- YOUR TASK: Look through the data below and extract, unchanged, the lines from the one that contains "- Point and" to the one that contains "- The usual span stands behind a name", both included.

----------------

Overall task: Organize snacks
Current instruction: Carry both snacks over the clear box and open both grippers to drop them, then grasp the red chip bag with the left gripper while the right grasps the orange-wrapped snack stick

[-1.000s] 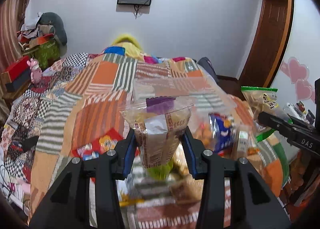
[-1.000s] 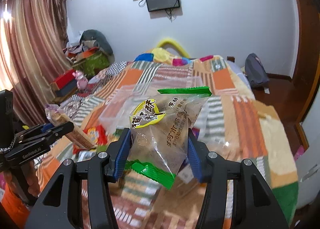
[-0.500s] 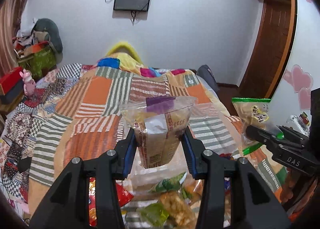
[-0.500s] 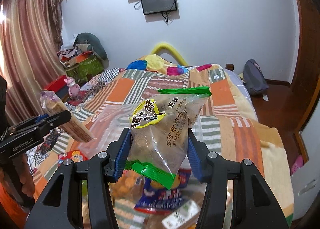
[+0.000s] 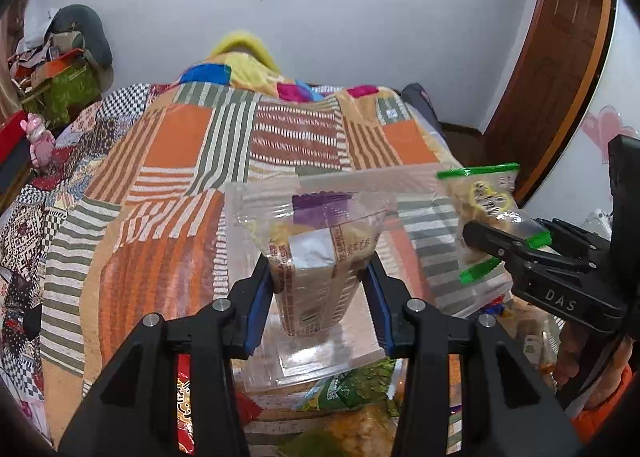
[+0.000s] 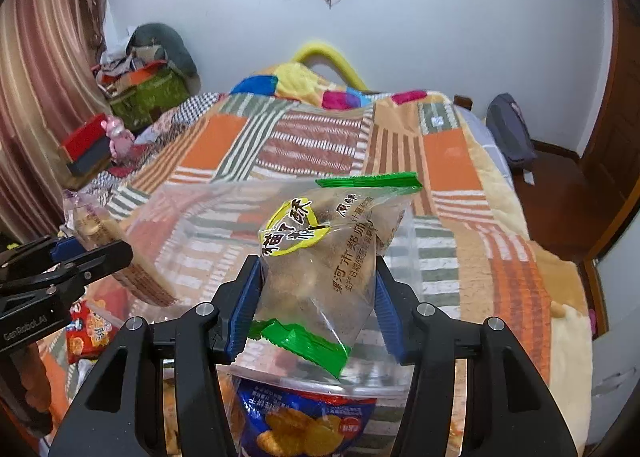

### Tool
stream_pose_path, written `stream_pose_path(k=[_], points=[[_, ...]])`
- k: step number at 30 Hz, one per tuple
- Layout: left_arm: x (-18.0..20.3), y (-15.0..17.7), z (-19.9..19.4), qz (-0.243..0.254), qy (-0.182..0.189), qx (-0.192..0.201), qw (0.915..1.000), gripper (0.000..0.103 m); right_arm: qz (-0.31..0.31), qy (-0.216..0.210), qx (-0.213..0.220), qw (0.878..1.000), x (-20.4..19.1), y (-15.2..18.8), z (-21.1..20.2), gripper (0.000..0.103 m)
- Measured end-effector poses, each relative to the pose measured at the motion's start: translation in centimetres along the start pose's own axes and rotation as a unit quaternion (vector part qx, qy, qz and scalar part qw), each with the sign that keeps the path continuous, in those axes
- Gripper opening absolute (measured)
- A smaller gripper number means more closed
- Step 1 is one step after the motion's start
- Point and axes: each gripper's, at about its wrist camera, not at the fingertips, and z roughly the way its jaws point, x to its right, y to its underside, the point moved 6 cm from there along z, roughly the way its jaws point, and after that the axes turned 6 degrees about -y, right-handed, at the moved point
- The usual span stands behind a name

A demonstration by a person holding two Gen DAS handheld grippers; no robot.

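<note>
Right now a big bed (image 5: 168,217) with a striped patchwork blanket (image 6: 328,137) fills most of both views, and a clear plastic box (image 5: 320,353) sits on its near end. Both grippers point down at a slant over that box. From the left wrist, the left gripper (image 5: 318,289) is clamped on a clear packet with a purple top (image 5: 320,253), which stands up between the blue pads above the box. At 3 o'clock in that view the right gripper (image 5: 486,243) reaches in from the side, and part of a hand (image 5: 576,357) in an orange sleeve shows under it. From the right wrist, the right gripper (image 6: 316,297) squeezes a clear packet with green ends (image 6: 328,265), tilted a little, just over the box rim. At 9 o'clock there, the purple-top packet pokes out from the left gripper. More snack bags (image 6: 308,425) lie at 6 o'clock, a blue one under the box's near rim.
</note>
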Motion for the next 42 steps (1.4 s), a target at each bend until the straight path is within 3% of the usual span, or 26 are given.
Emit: stream_pose_path(k=[3,5,20,26,32,36,42], points=[[0.0,0.0,0.5,-0.001,-0.005,-0.007,1.0000,0.046,-0.003,0.000,-0.004,1.000,-0.1,0.1,-0.1,0.050],[-0.2,0.0,0.2,-0.003,-0.011,0.000,0.9999,0.053,-0.009,-0.001,-0.003,1.000,-0.3,0.0,-0.5,0.051],[-1.9,0.6,-8.0,0.012,-0.018,0.061,0.9979,0.067,-0.008,0.001,0.045,0.999,-0.1,0.8,-7.0,0.057],[-4.9,3.2,-9.4,0.016,-0.044,0.050,0.9977,0.071,-0.004,0.015,0.048,0.999,0.2,2.6,-8.6,0.059],[-8.4,6.7,-7.6,0.013,-0.070,0.011,0.9974,0.075,0.013,0.029,0.035,0.999,1.4,4.6,-8.7,0.060],[-10.3,8.8,-5.5,0.013,-0.066,-0.016,0.9976,0.089,0.022,0.044,0.014,0.999,2.4,6.4,-8.2,0.060],[-11.6,10.6,-2.3,0.029,-0.062,-0.039,0.9969,0.097,0.049,0.052,-0.021,0.997,3.9,9.4,-7.2,0.060]])
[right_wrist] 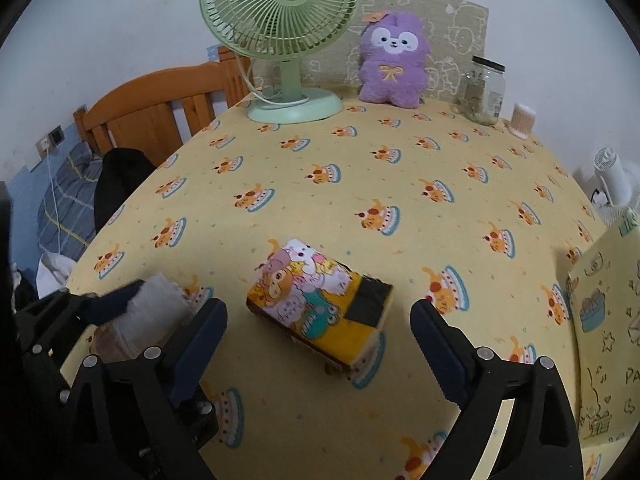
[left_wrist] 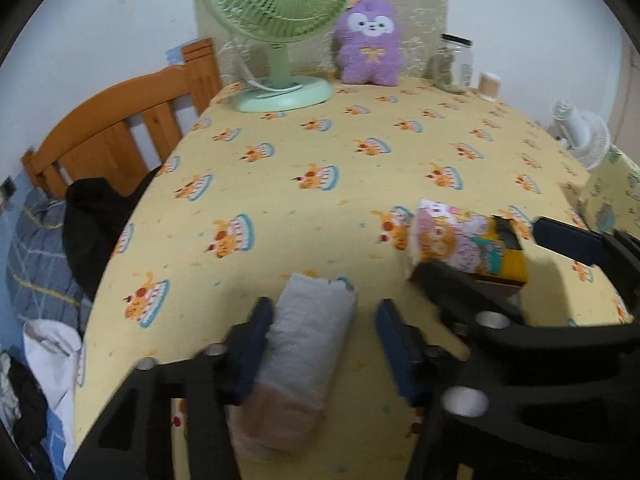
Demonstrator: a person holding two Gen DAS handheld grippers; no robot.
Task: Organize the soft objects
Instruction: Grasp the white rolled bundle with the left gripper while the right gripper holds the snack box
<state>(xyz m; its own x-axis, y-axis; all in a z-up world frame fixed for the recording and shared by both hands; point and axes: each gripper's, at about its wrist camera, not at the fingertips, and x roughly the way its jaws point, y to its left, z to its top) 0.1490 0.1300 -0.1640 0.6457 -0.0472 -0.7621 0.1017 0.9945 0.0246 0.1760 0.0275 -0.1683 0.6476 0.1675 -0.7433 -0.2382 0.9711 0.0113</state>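
Note:
A rolled grey and beige cloth (left_wrist: 304, 344) lies on the yellow tablecloth between the fingers of my open left gripper (left_wrist: 324, 352); the left finger touches it and the right finger stands apart. The roll shows in the right wrist view (right_wrist: 152, 312) too. A yellow cartoon tissue pack (right_wrist: 320, 304) lies just ahead of my open right gripper (right_wrist: 320, 344), which is empty. The pack also shows in the left wrist view (left_wrist: 468, 244), with the right gripper (left_wrist: 500, 256) around it. A purple plush toy (right_wrist: 392, 60) sits upright at the table's far edge.
A green desk fan (right_wrist: 288, 40) stands at the back left. A glass jar (right_wrist: 484, 92) and a cotton-swab tub (right_wrist: 522, 120) stand at the back right. A yellow printed box (right_wrist: 608, 328) is at the right edge. A wooden bed frame (left_wrist: 120, 128) with bedding is left.

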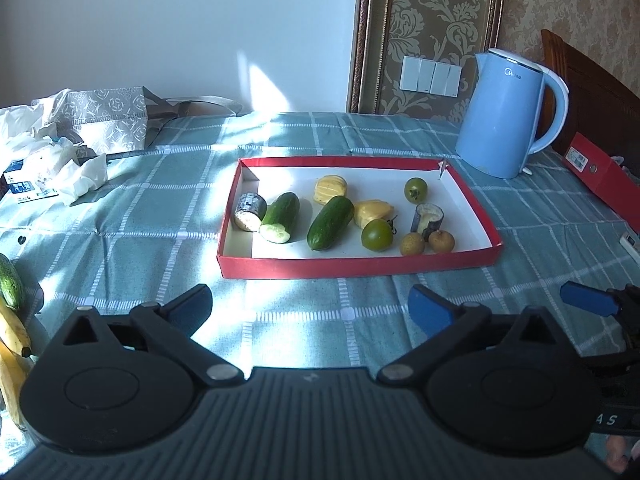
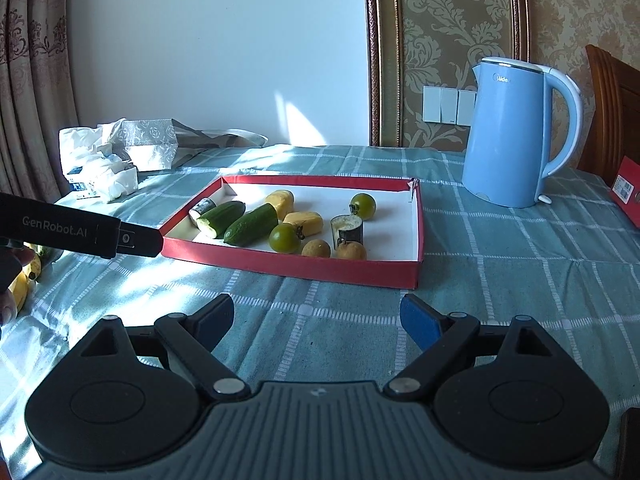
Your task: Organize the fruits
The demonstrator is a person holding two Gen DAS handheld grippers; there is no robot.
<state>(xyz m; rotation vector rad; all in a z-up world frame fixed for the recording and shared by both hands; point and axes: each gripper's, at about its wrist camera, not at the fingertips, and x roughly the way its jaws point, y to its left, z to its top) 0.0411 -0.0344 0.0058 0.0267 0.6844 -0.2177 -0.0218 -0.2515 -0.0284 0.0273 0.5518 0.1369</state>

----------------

- RESPONSE TO THE TASK:
- Point and axes: each gripper's, at about its wrist camera, not at the fingertips, and z roughly the way its jaws point, x to its right, y to its underside, the point moved 6 cm from there along z, roughly the way its jaws point, and after that the axes turned 6 degrees about -y, right-handed, at the moved point
- The usual span stands behind a name

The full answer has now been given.